I wish we had spent more time coming to some form of agreement on Passion and what it means; I defined Passion as the collective sum of the motivations I have.  I really like the CHAMPFROGS set that Jurgen Appelo has created.  I think some of the inconsistencies showing up in our Twitter convos deals with each of us having a different mental model around passion.  These passions can change some over time.

Alignment on a purpose is also very important and alignment of this purpose with my longterm passion is also very important. It’s this latter part that gives me motivation to pursue it, yet if it is a continuous unhappy environment then I will also find it difficult to stay focused. We ultimately settled into this equation, which I wrote onto the whiteboard under the advertisement for our session:

Joy_equation

This equation states that Joy is a function of the Length of Happiness I feel multiplied in the pursuit of Purpose in addition to the Passion I bring to it.  Thus if I have little time I spend feeling happy as I pursue a purpose, then I will not feel longterm Joy.  Likewise, if I have no purpose, I also get no Joy either; this because Joy is the feeling of Fulfillment we get (Joy = Fulfillment).  Lastly, it needs to be aligned with passion as if my passion would rather pursue something else, then I likewise will have little Joy.  If we bump this from an I to a We for a team or organization, it means getting alignment on purpose and passion while having a supportive environment which increases happiness.

The important aspect to me though is the role of leadership in this; when exercising leadership, our job is to discover people’s passions, help them see how they align with a collective purpose.  It also means that I want to create this supportive environment, but not pursue short term hygenic treatments to make people happy, they need to be factors that create longterm possibilities for team members to be happy.  An example of a longer term factor would be one of safety as one would find in Anzeneering.

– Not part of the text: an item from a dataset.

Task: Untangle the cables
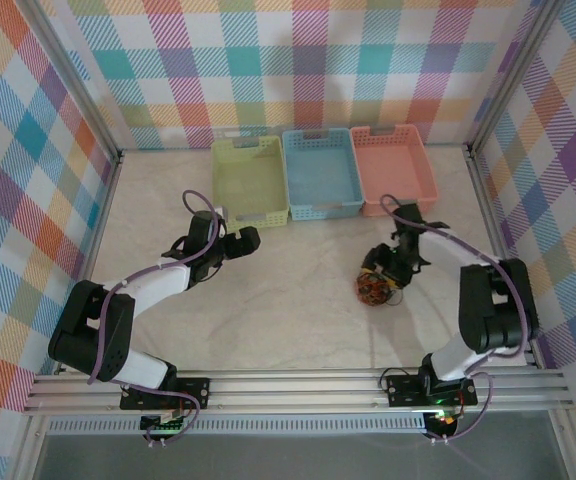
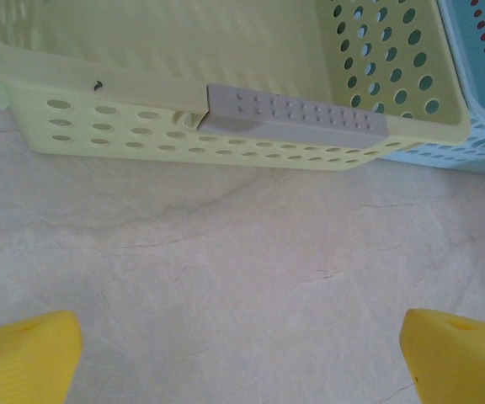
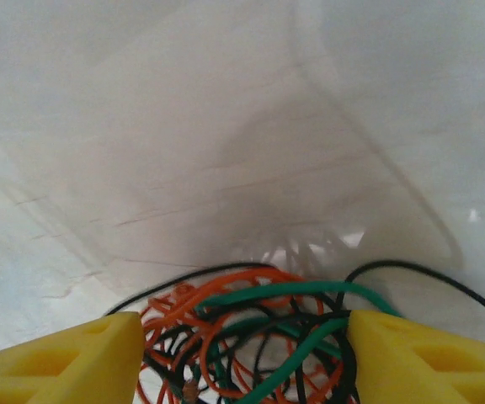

To create Joy, leaders (which in a self-organizing team can actually be any team member)  is the application of the Antimatter Principle to attend to people’s needs.

Addition (that I forgot to mention, but it was discussed and is very relevant), Tobias Mayer has an excellent post that if you attempt to encode someone’s values, you kill that person’s spirit.  This can be true even what is being imposed is happiness; this will not create longterm Joy.